Instructions to follow: Report each line of the entries that includes "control" by copying it.

*** Records shown ***

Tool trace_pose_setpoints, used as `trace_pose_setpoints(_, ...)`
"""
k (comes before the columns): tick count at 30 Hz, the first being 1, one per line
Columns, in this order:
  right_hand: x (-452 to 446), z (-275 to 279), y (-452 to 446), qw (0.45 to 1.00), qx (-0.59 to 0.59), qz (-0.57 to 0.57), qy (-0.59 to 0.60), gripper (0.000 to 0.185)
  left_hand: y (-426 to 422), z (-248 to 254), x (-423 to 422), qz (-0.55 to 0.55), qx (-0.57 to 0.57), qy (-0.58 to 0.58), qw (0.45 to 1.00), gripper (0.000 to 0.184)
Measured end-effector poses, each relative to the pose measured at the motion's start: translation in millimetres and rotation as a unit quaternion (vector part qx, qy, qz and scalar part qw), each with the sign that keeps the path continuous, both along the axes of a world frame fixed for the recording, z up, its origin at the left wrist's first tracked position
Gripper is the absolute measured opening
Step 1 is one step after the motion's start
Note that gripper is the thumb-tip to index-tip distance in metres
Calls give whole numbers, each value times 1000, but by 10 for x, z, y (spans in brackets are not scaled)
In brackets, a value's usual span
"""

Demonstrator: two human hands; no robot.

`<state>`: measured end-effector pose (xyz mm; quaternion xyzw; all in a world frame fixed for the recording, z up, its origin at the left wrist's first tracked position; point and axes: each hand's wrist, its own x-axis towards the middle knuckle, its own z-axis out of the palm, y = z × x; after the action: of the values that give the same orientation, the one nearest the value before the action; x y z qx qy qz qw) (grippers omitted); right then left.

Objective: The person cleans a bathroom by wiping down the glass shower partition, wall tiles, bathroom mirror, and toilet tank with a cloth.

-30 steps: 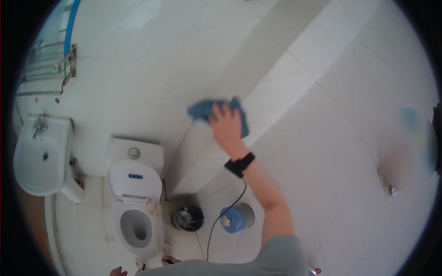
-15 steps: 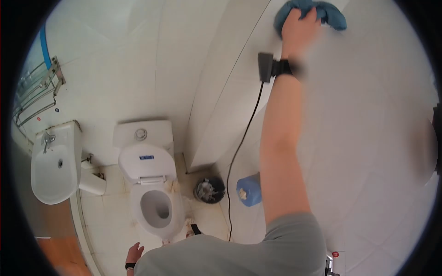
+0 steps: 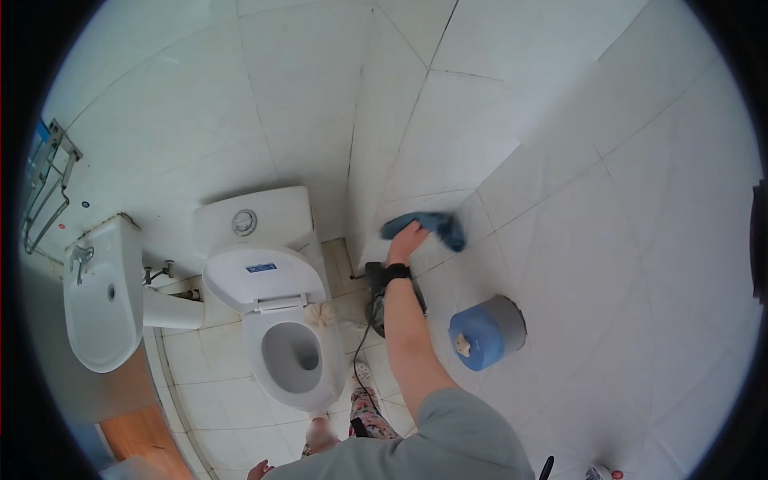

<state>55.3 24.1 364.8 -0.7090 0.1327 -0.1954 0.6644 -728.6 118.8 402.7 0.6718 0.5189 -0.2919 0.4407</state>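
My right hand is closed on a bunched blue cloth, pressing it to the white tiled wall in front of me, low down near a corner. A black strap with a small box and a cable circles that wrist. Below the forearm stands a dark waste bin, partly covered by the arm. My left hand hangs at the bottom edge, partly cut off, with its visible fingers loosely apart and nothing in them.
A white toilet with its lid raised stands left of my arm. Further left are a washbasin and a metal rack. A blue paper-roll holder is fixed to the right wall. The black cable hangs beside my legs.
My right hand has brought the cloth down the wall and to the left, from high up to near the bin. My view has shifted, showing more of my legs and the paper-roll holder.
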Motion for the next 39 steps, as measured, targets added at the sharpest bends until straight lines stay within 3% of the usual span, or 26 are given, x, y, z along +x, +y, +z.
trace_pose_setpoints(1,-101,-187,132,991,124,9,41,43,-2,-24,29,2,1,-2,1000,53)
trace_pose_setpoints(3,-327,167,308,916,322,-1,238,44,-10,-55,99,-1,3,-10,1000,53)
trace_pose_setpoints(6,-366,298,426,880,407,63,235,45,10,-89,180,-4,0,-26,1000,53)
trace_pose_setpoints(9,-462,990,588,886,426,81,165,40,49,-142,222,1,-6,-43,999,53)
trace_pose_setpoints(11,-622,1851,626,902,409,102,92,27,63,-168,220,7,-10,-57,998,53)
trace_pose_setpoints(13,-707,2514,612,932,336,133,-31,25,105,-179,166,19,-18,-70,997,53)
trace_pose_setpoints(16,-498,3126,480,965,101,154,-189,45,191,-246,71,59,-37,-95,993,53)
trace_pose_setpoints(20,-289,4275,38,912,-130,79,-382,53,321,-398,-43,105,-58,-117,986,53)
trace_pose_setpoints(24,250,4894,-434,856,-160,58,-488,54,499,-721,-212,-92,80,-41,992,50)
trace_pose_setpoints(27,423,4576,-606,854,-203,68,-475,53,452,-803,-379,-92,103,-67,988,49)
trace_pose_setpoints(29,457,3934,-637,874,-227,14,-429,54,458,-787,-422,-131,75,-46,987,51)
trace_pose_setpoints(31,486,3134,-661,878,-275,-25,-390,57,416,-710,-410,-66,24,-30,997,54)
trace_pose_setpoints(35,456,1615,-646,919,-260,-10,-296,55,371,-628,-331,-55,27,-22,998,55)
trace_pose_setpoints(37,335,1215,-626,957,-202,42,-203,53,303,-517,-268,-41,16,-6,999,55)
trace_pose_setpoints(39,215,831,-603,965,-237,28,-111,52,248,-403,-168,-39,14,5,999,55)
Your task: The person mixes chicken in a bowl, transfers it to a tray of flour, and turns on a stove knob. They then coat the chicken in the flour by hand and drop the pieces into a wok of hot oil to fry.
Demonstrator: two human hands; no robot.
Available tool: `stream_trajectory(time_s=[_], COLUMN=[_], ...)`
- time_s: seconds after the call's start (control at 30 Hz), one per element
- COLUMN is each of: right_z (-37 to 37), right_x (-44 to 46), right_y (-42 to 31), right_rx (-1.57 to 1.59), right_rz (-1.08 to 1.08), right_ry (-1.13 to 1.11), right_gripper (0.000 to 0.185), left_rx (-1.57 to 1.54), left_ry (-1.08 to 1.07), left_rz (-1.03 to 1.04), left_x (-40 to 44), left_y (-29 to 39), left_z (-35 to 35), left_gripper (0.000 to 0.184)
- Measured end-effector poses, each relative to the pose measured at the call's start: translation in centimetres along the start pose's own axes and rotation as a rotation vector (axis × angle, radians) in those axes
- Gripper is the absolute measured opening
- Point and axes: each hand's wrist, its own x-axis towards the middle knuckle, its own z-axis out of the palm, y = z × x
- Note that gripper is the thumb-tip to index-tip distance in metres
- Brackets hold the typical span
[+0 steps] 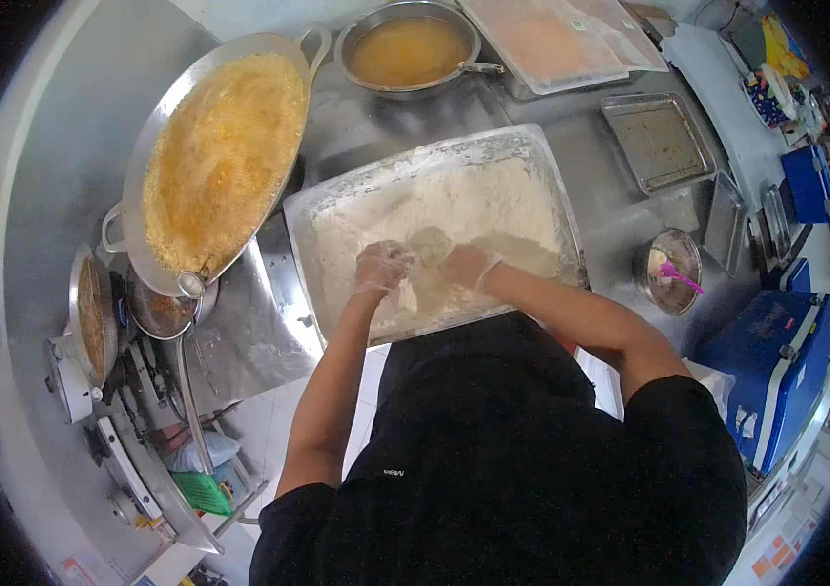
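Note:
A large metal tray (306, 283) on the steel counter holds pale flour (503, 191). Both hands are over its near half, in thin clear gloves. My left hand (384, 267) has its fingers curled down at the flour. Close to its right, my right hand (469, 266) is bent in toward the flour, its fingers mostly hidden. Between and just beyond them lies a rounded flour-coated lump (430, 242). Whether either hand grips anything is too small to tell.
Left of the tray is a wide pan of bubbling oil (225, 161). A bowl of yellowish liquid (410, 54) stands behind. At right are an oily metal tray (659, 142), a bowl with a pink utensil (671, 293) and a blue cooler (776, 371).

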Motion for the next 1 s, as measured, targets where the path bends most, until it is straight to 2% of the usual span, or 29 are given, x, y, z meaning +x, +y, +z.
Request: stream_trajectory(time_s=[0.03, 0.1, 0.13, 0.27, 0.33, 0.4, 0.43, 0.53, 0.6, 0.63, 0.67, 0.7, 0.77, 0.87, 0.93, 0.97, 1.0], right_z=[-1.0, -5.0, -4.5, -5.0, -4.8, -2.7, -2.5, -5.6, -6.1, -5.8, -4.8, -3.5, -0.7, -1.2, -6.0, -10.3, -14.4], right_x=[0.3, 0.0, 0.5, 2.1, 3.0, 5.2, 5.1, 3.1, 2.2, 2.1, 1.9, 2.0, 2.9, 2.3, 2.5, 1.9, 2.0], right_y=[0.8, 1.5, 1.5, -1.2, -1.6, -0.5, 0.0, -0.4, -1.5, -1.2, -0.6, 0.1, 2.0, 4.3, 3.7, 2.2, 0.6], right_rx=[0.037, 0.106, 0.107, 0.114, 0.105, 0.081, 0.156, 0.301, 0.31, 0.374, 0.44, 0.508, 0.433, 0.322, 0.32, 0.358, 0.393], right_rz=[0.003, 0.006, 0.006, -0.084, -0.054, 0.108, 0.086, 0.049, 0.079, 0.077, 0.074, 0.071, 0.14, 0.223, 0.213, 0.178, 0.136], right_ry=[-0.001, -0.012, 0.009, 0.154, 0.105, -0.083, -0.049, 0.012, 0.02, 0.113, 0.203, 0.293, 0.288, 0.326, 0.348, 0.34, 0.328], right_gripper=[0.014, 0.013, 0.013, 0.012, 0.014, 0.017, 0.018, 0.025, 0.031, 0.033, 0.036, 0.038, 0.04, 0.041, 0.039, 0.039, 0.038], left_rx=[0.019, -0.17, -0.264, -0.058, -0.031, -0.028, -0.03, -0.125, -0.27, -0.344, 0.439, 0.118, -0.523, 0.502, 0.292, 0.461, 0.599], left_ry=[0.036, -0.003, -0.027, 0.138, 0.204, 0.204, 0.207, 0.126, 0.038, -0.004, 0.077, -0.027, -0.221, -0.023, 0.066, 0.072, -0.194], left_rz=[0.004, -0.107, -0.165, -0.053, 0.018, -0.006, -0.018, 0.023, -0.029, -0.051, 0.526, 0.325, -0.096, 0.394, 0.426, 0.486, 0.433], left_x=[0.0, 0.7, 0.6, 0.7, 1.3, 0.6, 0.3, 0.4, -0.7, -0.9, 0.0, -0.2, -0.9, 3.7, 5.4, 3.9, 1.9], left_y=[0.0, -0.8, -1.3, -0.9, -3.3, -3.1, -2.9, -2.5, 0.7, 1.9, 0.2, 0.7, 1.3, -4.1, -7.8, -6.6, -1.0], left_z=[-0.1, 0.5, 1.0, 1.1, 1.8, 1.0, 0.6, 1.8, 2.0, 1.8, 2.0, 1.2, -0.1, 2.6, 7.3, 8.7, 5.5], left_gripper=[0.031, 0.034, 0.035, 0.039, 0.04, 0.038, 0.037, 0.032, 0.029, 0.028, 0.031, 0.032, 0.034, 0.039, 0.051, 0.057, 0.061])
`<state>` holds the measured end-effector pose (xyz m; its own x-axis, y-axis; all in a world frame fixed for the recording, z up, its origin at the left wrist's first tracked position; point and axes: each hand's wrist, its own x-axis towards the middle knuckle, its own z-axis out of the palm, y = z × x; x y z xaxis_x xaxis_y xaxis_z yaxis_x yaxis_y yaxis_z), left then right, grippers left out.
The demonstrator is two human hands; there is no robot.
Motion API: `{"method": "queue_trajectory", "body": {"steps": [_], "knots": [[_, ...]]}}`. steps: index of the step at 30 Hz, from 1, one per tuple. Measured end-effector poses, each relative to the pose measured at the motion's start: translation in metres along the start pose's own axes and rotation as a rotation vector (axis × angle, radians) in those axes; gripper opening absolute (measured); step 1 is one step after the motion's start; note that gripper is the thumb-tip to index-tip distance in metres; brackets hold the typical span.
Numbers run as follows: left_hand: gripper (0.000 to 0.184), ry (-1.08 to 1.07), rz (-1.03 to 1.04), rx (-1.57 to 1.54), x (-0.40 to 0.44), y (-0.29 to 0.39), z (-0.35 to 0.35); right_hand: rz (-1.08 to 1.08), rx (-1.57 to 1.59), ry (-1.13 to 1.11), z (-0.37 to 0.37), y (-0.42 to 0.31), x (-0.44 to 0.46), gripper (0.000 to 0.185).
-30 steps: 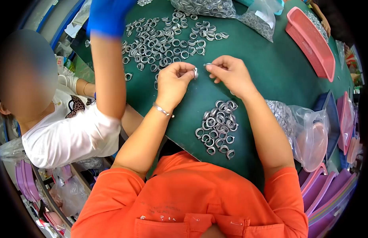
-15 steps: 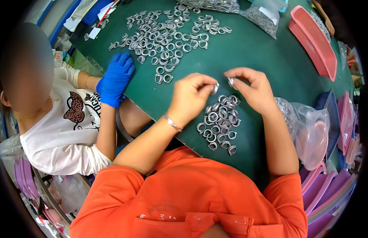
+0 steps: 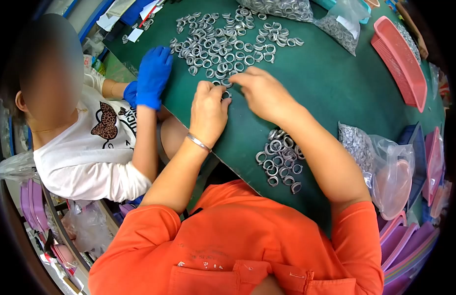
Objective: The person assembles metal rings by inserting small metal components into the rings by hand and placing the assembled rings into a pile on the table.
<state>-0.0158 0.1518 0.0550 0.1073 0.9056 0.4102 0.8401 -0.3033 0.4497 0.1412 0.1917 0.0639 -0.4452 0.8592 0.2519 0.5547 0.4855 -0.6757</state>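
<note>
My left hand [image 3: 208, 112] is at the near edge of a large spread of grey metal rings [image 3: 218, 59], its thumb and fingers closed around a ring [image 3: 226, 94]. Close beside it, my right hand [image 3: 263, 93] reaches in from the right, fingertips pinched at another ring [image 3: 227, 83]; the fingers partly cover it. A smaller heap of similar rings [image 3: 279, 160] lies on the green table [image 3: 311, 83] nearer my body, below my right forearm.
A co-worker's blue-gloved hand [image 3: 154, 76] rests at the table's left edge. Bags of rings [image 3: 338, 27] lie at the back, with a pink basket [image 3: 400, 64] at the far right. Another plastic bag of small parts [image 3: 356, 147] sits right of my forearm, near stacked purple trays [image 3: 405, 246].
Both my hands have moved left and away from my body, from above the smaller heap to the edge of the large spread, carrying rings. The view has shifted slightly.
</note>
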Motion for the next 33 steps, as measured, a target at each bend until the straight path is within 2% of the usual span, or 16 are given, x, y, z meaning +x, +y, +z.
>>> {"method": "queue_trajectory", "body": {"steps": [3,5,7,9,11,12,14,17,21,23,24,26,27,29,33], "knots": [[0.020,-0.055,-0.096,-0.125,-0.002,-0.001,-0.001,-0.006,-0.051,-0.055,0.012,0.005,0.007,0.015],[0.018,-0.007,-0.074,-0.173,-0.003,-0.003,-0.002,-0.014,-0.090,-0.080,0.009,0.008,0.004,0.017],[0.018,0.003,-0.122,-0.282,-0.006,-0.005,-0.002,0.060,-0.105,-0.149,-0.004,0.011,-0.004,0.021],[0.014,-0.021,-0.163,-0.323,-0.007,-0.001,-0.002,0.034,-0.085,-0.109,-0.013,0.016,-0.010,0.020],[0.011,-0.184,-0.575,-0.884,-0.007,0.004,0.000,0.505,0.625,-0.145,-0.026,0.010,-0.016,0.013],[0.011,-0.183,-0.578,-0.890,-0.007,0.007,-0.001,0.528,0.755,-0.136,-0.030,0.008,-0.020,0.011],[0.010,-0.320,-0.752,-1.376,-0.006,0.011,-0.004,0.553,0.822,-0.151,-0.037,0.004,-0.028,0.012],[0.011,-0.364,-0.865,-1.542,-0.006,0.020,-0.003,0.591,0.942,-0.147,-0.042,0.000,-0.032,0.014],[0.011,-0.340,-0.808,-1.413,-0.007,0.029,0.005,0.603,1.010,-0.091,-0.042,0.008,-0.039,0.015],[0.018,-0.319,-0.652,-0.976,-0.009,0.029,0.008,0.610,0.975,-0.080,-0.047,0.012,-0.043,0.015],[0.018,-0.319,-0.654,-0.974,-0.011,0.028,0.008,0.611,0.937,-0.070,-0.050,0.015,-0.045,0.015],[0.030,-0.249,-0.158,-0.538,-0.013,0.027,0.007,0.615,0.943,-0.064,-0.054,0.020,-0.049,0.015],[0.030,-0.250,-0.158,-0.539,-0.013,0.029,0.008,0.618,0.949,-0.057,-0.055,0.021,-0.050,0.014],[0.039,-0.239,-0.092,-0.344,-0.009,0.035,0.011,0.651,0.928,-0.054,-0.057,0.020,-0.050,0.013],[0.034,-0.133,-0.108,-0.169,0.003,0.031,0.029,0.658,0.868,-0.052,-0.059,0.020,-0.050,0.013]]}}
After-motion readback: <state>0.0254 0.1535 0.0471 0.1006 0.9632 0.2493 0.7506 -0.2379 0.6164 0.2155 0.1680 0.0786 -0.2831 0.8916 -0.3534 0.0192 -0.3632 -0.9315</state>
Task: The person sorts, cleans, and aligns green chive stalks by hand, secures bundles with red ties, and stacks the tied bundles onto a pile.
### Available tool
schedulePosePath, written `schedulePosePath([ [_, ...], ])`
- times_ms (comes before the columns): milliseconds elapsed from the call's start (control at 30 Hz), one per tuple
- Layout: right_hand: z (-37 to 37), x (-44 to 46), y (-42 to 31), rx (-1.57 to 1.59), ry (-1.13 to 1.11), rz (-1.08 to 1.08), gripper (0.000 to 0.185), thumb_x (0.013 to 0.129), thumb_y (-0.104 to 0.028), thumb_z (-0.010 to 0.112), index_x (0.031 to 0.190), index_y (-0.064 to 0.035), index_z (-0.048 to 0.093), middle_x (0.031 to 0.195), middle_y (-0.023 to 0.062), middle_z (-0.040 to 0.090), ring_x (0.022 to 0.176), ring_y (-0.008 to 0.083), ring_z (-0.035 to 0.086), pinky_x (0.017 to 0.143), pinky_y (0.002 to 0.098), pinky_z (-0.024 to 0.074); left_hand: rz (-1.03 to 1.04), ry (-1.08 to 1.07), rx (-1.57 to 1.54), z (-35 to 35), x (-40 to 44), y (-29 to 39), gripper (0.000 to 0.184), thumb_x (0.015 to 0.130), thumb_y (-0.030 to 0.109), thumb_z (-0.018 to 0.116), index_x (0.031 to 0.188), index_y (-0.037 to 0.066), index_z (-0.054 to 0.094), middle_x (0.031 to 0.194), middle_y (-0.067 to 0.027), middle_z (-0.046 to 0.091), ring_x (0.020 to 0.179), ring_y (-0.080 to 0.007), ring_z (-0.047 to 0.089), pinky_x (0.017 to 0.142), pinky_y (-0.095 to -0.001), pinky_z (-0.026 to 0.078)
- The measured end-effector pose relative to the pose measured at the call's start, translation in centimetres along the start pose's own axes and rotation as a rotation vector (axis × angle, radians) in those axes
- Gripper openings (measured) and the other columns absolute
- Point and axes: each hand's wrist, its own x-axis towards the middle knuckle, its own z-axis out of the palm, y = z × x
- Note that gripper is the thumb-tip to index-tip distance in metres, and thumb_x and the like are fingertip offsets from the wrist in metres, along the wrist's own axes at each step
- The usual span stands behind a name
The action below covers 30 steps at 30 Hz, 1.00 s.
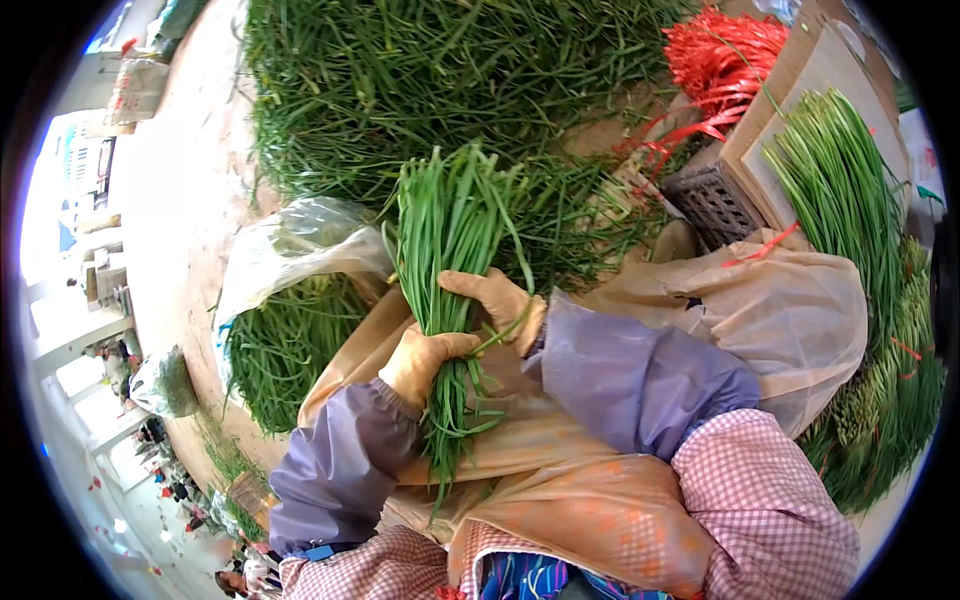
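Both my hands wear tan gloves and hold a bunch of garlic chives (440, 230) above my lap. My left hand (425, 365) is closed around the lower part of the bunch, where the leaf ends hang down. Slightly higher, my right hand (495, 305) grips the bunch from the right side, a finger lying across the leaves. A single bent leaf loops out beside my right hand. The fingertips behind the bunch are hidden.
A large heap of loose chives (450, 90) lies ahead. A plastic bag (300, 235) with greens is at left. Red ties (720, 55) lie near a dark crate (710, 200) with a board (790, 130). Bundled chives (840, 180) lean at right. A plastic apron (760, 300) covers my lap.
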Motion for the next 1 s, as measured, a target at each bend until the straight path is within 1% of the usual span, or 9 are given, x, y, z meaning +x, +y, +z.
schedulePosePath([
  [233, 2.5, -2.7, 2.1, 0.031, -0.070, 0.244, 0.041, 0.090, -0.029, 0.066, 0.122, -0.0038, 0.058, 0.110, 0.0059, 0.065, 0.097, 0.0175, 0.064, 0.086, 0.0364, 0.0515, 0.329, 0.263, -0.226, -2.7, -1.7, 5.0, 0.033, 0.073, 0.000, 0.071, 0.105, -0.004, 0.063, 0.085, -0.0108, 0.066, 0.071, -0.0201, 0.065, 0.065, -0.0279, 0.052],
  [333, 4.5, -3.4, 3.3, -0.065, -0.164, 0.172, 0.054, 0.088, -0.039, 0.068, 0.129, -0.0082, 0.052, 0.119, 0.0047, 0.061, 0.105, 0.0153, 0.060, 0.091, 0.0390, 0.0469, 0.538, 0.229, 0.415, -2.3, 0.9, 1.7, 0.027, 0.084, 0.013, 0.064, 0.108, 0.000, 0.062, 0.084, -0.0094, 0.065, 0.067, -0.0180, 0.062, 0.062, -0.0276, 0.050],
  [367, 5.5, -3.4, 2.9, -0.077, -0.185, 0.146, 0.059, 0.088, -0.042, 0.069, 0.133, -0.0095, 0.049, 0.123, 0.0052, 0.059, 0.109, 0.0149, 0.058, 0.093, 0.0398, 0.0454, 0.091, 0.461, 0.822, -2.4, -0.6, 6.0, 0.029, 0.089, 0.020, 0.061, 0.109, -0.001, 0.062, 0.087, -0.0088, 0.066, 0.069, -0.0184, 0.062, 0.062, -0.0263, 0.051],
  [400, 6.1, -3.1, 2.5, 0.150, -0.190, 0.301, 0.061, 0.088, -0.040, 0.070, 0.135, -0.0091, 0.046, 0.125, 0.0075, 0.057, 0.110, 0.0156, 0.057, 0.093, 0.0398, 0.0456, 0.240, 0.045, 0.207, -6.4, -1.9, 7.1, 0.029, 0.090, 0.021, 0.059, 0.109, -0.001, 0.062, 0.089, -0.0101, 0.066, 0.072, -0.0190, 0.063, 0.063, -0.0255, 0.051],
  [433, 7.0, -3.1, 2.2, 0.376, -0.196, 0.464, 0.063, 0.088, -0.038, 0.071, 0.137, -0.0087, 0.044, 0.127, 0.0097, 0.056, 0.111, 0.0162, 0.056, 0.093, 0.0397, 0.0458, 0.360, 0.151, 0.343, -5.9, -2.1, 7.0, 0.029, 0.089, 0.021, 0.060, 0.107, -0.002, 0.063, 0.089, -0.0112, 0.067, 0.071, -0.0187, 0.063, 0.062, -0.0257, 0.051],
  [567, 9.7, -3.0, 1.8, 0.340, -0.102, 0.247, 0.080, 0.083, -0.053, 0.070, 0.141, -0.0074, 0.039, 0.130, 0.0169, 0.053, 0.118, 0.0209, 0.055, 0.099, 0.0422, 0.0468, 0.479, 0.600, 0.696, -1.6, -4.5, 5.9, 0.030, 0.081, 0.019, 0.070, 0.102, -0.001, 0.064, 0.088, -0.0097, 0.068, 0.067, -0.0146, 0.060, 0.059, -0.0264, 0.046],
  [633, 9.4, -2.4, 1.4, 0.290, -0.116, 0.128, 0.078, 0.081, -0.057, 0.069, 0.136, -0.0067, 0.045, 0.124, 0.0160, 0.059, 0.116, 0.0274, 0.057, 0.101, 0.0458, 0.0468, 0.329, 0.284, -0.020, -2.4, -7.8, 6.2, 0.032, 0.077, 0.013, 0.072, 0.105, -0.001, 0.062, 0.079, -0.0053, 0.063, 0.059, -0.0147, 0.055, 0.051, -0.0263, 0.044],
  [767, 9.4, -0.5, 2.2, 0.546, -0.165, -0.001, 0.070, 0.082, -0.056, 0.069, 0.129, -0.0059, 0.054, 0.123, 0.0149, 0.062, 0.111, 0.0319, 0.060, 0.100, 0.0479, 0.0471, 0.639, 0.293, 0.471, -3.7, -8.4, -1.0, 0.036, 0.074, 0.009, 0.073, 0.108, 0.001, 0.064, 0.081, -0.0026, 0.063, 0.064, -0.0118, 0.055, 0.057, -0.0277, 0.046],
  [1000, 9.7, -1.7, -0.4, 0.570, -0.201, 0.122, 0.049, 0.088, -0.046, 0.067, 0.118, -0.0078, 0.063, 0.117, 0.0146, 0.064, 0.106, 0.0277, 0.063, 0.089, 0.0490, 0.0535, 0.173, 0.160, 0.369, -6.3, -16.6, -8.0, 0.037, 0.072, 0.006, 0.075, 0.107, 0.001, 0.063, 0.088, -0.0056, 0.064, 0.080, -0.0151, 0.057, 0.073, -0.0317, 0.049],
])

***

Completed exercise:
- time_s: seconds after the call's start (control at 30 Hz), one per element
- times_ms (comes before the columns): milliseconds elapsed from the call's start (control at 30 Hz), one per tuple

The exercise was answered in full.